All banks should note the important guidance covering the consumer reporting data transmissions contained in the recent Consent Order involving Santander Bank. The Consumer Financial Protection Bureau (CFPB) issued a Consent Order (the “Order”) on December 22, 2020 regarding consumer credit reporting breakdowns within Santander Consumer USA Inc (the “Bank”). The CFPB determined that violations occurred regarding the Fair Credit Reporting Act (FCRA), Regulation V and the Consumer Financial Protection Act (CFPA). As a consequence, a $4.75 million civil money penalty has been assessed, along with a remedial action plan to mitigate risks of future violations.

The CFPB’s Order discusses the technical details of consumer reporting and focuses helpfully on a few of the approximately 40 data fields submitted by furnishers of credit information to Consumer Reporting Agencies (CRAs). The Order reminds furnishers of credit information about the need to ensure data accuracy at the micro-level.

CRA Error Reports

The Order discusses the CFPB’s conclusion that the Bank had received error reports from the CRAs regarding inconsistent data, including inconsistent date of first deficiency and inconsistent balance and payoff information.
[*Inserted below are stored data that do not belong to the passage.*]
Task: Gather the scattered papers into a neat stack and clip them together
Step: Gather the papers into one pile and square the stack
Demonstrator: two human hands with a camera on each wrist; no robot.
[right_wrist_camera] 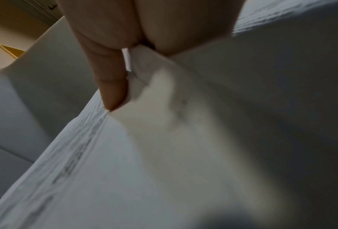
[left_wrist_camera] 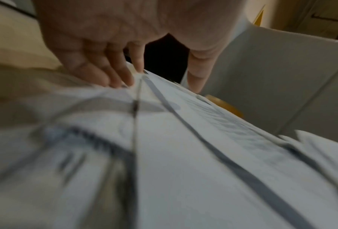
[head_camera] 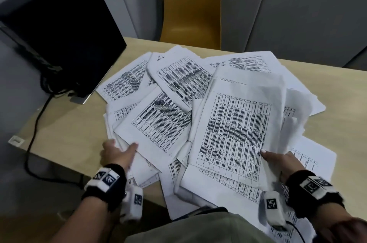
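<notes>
Many white sheets printed with tables, the scattered papers (head_camera: pixel 174 82), lie overlapping across the beige table (head_camera: pixel 65 123). My left hand (head_camera: pixel 122 148) rests at the pile's near left edge. Its thumb lies on a sheet (head_camera: pixel 156 123), and in the left wrist view its fingers (left_wrist_camera: pixel 113 74) are nearly straight and touch the paper edges (left_wrist_camera: pixel 183 155). My right hand (head_camera: pixel 278 160) pinches a lifted bundle of sheets (head_camera: pixel 236 127), thumb on top and fingers hidden beneath. In the right wrist view the thumb (right_wrist_camera: pixel 111 80) presses on that bundle (right_wrist_camera: pixel 144 170). I see no clip.
The black back of a monitor (head_camera: pixel 59 24) stands at the table's far left, with a black cable (head_camera: pixel 33 133) trailing over the left edge. A yellow chair (head_camera: pixel 191 10) stands behind the table. Some sheets overhang the near edge by my body.
</notes>
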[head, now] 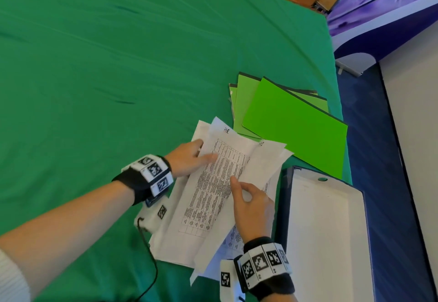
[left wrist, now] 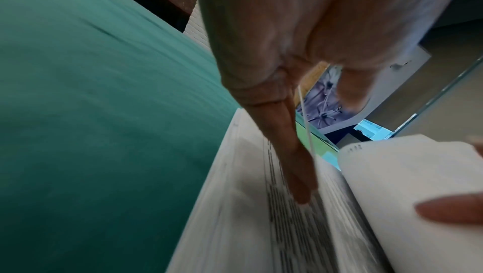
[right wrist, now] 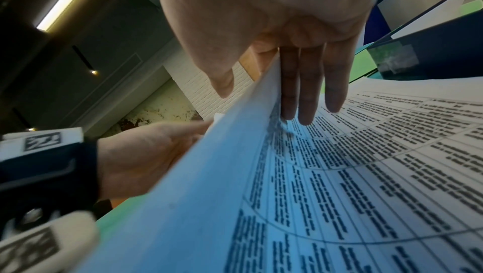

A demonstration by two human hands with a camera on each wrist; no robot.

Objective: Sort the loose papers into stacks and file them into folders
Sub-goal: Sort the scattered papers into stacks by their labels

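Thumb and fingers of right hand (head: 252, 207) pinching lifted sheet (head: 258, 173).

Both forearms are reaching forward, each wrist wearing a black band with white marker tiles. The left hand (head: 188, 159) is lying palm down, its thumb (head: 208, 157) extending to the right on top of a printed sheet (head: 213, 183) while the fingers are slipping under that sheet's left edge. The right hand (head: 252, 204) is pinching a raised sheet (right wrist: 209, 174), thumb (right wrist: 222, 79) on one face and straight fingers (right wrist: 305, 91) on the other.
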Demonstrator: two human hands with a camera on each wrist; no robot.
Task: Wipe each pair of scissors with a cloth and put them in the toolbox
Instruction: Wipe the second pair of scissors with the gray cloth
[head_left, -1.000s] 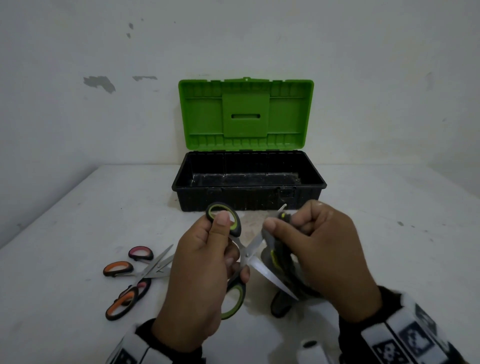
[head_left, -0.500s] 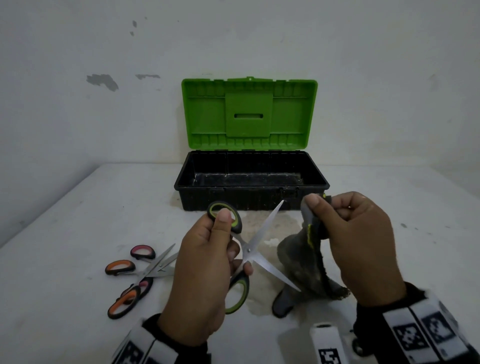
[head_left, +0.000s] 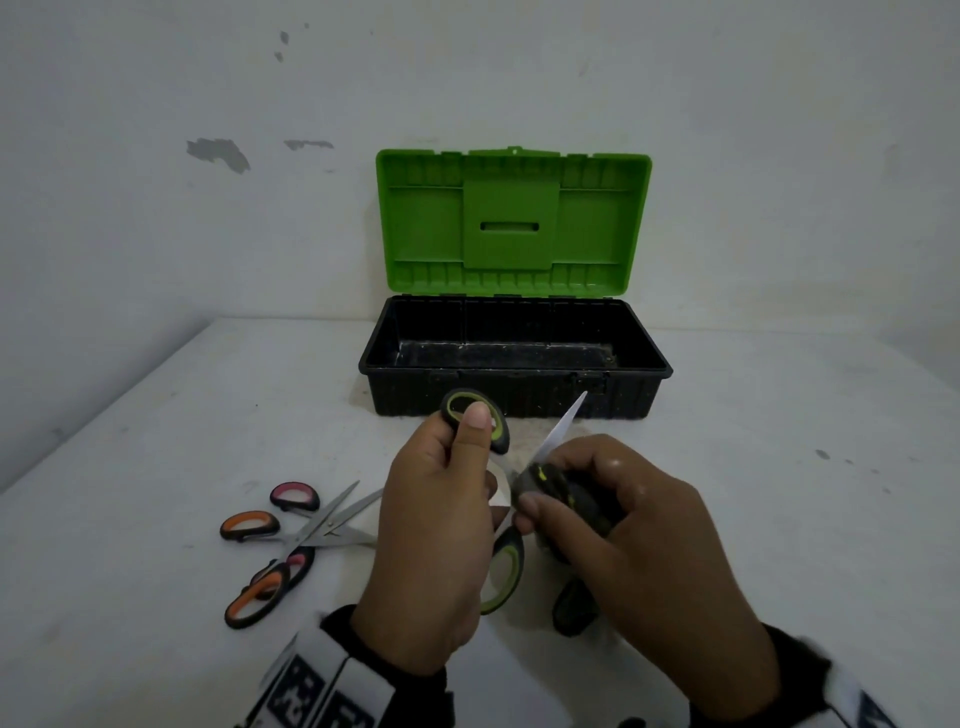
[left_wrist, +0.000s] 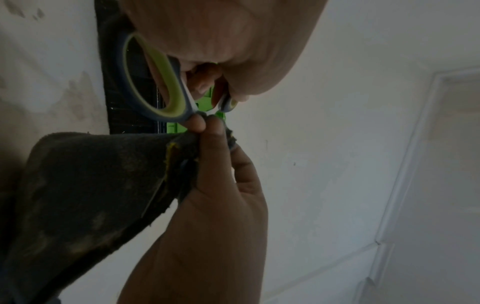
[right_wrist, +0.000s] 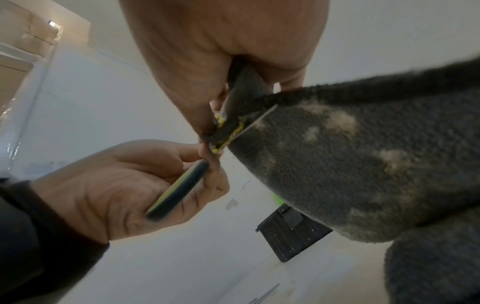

According to the Order, no or little subsequent action was taken by the Bank to correct the inconsistent data, but that reporting continued in the same manner.

Furnishers of credit information should ensure they monitor their data quality reports from CRAs and whether the information shared is addressed to staff that can effectuate changes as needed. This Order highlights important questions that all financial institutions should be asking. “Does the recipient of the CRA data quality reports have a responsibility to inform senior management of its receipt?” “Are CRA data quality reports tracked to completion and then monitored going forward for continued compliance?”

Data Integrity

The FCRA prohibits furnishers of credit information from reporting information if the entity knows or has reasonable cause to believe that the information is inaccurate.[1] The CFPB cites instances within the Order of data, submitted to the CRAs, that was inconsistent within the data itself. For instance, a report on a particular account showing as paid in full yet also showing the account still open or with a balance as an example.

Furnishers of credit information should have a protocol to evaluate submitted credit information for inconsistencies. Simple questions can initiate the process in the form of a reconciliation between characteristics of accounts being managed and characteristics of accounts being reported to the CRAs, such as open, charged off, paid in full, etc.

Policy and Procedures

Regulation V, FCRA’s implementing regulations, requires furnishers of credit information to consumer reporting agencies to establish and implement reasonable written policies and procedures regarding the accuracy of the reported information.[2] These policies and procedures must be appropriate to the nature, size and complexity of the furnisher’s activities. The Order concluded the Bank’s policies and procedures did not provide the detail necessary to avoid reporting inaccurate information.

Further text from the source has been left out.